◆ **Action item**
In the records below, begin at the line that has "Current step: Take" and stop after the line that has "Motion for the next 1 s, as"; quote those lines verbatim and nothing more.

[Saved entries]
━━━━━━

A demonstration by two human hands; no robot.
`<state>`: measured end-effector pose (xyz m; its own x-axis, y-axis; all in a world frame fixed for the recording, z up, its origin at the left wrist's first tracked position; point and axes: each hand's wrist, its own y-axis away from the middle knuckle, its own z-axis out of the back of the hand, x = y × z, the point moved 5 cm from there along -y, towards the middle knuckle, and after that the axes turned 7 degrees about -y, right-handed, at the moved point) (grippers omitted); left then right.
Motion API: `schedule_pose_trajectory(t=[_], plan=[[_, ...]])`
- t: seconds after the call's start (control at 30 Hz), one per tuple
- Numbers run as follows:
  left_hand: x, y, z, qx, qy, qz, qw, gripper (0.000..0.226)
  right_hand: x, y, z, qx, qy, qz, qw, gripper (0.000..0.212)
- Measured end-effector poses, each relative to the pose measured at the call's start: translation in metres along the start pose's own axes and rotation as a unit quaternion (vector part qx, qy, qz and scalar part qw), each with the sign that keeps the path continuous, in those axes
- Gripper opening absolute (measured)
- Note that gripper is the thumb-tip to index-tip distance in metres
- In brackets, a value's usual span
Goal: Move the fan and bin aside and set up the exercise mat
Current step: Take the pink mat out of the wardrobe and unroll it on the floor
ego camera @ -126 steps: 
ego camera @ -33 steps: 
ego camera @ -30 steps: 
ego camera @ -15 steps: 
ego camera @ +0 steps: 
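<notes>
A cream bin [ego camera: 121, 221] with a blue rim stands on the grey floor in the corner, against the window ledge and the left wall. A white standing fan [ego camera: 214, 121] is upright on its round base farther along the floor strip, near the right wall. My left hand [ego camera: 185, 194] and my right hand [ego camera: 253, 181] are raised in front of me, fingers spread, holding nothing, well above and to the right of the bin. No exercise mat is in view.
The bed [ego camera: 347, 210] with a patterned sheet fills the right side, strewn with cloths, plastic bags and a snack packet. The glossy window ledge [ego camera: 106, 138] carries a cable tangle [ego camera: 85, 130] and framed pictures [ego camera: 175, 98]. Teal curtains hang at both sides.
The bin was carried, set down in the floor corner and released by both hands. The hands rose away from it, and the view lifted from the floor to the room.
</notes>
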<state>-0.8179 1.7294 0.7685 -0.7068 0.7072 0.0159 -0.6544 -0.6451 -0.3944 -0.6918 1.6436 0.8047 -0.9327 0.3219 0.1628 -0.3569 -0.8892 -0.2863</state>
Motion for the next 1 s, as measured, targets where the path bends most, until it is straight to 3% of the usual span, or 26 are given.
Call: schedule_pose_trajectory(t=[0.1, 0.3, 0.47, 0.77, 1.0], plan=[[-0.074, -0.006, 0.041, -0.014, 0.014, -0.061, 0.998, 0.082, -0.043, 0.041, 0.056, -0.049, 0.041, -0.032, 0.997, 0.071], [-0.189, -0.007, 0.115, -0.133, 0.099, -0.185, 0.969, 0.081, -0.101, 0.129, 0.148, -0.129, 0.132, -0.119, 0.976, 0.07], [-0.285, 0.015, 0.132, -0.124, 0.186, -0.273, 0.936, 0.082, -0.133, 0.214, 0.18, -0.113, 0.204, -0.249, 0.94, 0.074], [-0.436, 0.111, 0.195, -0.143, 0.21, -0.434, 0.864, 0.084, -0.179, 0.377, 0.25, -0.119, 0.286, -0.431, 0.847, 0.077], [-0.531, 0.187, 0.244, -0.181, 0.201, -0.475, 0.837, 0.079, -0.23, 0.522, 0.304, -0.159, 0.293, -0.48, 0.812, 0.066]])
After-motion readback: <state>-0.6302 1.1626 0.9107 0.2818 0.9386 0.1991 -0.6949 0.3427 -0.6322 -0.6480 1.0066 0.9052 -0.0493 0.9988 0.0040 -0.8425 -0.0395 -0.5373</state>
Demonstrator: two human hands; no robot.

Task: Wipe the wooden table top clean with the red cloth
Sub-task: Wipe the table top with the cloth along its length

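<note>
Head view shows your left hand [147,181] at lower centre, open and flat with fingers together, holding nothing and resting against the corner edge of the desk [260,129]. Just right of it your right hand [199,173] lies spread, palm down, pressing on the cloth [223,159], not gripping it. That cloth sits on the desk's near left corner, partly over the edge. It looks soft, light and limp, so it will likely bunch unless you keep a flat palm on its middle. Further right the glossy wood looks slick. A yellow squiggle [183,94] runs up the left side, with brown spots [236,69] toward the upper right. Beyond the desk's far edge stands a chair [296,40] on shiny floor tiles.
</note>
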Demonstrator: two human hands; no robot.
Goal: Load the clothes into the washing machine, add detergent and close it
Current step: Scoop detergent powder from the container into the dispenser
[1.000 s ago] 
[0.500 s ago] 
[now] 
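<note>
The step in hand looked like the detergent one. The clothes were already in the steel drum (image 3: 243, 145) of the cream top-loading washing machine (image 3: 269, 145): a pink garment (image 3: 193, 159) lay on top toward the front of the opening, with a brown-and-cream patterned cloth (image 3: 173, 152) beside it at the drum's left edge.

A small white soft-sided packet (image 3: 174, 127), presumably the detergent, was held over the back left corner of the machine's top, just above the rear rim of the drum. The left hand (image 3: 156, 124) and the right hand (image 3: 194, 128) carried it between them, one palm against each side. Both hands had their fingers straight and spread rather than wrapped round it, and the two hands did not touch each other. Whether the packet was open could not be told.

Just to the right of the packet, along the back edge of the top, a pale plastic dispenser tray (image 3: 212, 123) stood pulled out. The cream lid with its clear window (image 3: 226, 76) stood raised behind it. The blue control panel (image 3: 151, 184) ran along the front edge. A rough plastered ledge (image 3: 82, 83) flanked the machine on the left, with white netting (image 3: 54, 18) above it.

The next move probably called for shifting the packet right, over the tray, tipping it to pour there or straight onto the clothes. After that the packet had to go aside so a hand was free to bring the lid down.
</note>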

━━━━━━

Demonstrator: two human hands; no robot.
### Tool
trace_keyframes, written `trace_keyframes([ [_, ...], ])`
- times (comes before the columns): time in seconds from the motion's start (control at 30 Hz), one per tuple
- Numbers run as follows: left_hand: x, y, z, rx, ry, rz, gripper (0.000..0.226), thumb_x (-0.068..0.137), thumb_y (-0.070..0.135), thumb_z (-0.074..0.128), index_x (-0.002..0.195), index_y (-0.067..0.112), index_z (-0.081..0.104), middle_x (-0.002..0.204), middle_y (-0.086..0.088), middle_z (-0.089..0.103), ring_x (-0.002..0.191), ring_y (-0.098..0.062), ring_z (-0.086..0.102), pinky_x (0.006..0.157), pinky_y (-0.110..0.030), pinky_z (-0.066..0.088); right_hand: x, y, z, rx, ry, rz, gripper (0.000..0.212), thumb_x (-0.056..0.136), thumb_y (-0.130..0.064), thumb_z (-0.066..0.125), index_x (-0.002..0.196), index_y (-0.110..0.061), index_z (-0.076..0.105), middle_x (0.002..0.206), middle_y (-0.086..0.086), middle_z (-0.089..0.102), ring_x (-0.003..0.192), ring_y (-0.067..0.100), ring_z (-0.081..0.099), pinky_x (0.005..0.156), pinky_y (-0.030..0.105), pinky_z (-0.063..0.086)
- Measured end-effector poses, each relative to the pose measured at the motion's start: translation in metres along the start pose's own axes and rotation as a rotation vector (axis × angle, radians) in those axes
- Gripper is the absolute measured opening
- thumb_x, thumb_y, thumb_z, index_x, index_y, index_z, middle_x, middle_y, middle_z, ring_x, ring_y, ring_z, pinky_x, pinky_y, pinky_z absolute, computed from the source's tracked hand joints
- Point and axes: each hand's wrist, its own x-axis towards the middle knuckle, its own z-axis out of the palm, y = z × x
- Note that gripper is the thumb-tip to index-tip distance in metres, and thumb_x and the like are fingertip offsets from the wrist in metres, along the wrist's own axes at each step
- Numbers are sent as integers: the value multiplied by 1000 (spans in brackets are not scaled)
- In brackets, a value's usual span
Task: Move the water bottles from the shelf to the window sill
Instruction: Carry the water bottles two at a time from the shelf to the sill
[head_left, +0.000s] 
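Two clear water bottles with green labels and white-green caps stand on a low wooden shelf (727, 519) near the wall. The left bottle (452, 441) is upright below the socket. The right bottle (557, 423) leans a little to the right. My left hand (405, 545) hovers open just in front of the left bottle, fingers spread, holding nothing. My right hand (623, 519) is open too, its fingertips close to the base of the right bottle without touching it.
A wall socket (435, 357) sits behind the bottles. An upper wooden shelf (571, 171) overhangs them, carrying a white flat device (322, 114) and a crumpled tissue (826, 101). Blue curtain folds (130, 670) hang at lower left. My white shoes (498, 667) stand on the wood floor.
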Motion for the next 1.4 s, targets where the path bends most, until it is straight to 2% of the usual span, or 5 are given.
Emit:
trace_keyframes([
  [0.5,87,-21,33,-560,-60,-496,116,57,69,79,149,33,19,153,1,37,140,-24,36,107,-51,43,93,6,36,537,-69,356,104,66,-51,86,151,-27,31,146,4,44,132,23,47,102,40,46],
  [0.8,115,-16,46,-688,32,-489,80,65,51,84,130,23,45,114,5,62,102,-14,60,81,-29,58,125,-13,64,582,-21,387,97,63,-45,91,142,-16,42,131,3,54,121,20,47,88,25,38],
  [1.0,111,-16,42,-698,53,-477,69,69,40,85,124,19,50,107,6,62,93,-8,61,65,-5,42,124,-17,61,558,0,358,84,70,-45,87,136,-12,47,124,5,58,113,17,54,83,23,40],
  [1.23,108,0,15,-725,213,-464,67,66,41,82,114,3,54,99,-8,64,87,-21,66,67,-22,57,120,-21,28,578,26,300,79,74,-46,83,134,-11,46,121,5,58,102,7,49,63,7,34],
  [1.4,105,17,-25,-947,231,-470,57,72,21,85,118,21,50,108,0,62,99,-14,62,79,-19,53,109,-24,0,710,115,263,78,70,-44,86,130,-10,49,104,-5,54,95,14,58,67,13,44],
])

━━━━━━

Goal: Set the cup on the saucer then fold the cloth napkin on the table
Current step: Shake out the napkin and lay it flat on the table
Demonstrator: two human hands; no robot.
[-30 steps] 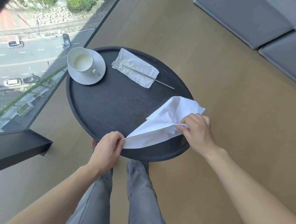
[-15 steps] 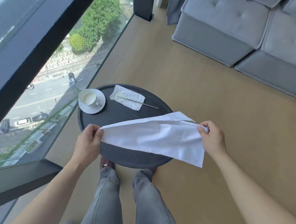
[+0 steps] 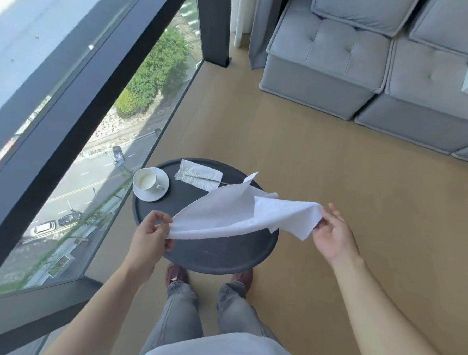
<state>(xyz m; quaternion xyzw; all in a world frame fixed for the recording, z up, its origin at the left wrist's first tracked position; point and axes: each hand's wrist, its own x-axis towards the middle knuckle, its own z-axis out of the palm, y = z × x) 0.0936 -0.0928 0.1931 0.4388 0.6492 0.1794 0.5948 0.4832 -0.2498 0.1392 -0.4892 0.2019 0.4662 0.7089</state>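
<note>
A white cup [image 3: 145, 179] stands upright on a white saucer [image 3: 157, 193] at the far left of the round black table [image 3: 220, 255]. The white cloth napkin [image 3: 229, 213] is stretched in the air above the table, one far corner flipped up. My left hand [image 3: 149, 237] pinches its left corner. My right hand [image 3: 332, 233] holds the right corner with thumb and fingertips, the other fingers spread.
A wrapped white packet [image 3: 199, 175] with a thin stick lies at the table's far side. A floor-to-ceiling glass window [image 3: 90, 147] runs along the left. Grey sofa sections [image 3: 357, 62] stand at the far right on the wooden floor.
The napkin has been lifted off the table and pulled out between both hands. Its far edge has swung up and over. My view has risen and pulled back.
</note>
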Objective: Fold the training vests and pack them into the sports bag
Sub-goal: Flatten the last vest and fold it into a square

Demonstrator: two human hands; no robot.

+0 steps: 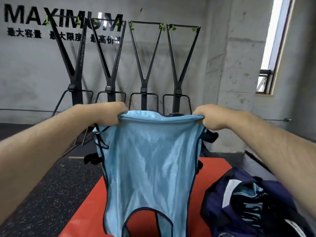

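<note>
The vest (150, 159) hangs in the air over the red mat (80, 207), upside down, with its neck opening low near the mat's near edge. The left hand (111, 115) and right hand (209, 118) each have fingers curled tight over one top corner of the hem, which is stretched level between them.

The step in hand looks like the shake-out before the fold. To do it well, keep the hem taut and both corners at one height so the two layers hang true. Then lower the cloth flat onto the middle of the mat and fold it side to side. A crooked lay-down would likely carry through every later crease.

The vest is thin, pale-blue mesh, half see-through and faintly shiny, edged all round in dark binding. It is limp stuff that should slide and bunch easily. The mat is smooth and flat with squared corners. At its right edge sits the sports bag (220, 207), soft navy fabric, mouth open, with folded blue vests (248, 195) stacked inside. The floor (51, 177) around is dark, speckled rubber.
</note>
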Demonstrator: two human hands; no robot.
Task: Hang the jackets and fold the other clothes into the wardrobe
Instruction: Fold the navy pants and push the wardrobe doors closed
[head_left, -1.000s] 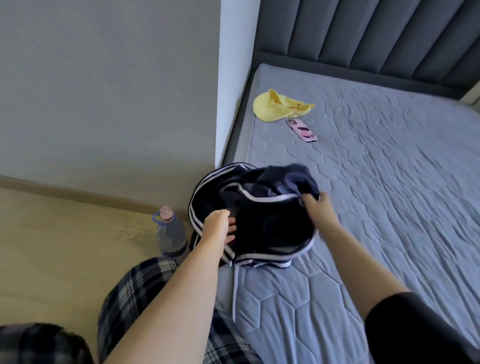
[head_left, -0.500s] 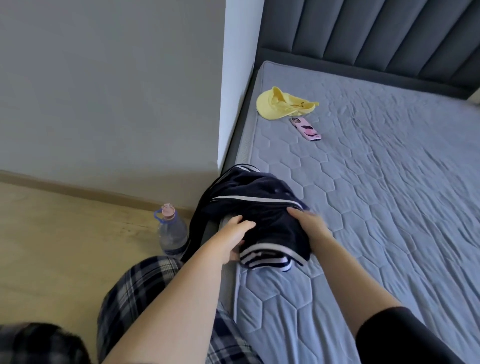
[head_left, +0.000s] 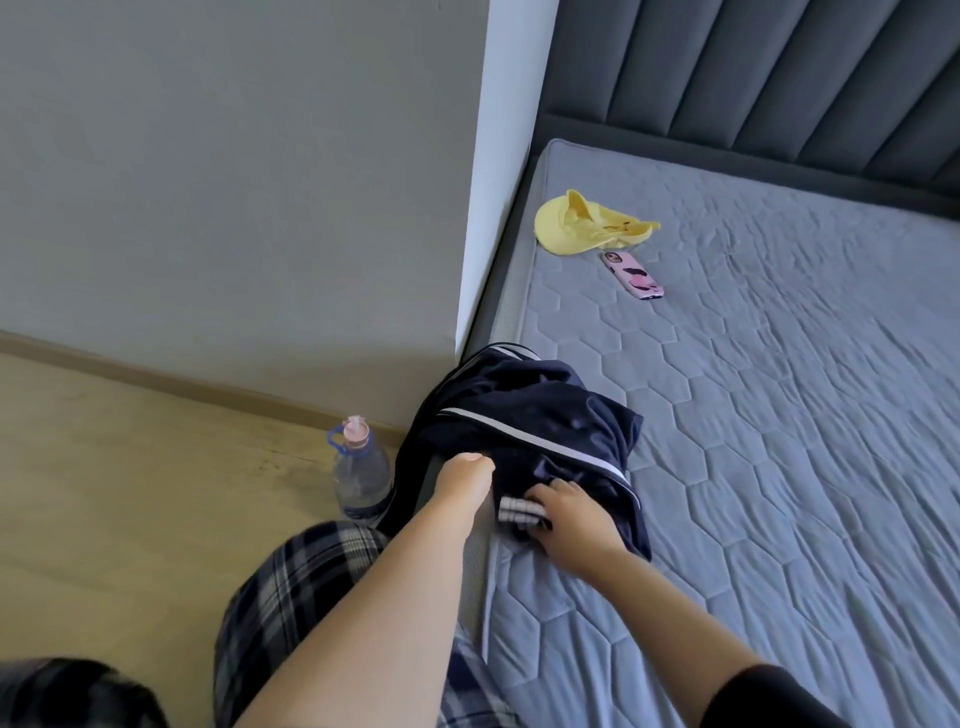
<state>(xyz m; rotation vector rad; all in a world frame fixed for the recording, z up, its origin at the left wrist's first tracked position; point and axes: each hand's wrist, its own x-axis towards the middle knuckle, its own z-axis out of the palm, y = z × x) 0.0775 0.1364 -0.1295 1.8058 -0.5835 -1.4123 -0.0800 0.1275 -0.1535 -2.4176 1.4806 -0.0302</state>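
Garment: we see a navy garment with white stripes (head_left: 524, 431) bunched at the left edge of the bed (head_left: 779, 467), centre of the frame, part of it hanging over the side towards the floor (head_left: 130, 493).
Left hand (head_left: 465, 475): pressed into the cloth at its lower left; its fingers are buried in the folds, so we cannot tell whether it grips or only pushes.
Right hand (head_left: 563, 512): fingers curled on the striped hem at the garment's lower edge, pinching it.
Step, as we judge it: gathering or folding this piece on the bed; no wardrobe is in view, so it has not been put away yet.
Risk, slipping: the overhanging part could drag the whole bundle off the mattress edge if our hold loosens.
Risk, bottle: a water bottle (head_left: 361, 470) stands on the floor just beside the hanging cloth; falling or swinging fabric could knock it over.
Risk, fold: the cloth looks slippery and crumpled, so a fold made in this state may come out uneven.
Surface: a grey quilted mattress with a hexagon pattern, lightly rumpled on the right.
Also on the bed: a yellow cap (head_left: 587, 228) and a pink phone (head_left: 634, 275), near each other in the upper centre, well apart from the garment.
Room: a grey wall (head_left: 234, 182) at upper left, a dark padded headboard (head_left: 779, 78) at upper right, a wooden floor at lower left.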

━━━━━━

◆ **Expected answer**
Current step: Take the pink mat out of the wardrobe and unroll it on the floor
ego camera @ -126 steps: 
ego camera @ -33 steps: 
ego camera @ -30 steps: 
ego camera @ -15 steps: 
ego camera @ +0 steps: 
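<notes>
A cream bin [ego camera: 121, 221] with a blue rim stands on the grey floor in the corner, against the window ledge and the left wall. A white standing fan [ego camera: 214, 121] is upright on its round base farther along the floor strip, near the right wall. My left hand [ego camera: 185, 194] and my right hand [ego camera: 253, 181] are raised in front of me, fingers spread, holding nothing, well above and to the right of the bin. No exercise mat is in view.
The bed [ego camera: 347, 210] with a patterned sheet fills the right side, strewn with cloths, plastic bags and a snack packet. The glossy window ledge [ego camera: 106, 138] carries a cable tangle [ego camera: 85, 130] and framed pictures [ego camera: 175, 98]. Teal curtains hang at both sides.
The bin was carried, set down in the floor corner and released by both hands. The hands rose away from it, and the view lifted from the floor to the room.
</notes>
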<state>-0.8179 1.7294 0.7685 -0.7068 0.7072 0.0159 -0.6544 -0.6451 -0.3944 -0.6918 1.6436 0.8047 -0.9327 0.3219 0.1628 -0.3569 -0.8892 -0.2863</state>
Motion for the next 1 s, as measured, targets where the path bends most, until it is straight to 3% of the usual span, or 26 are given.

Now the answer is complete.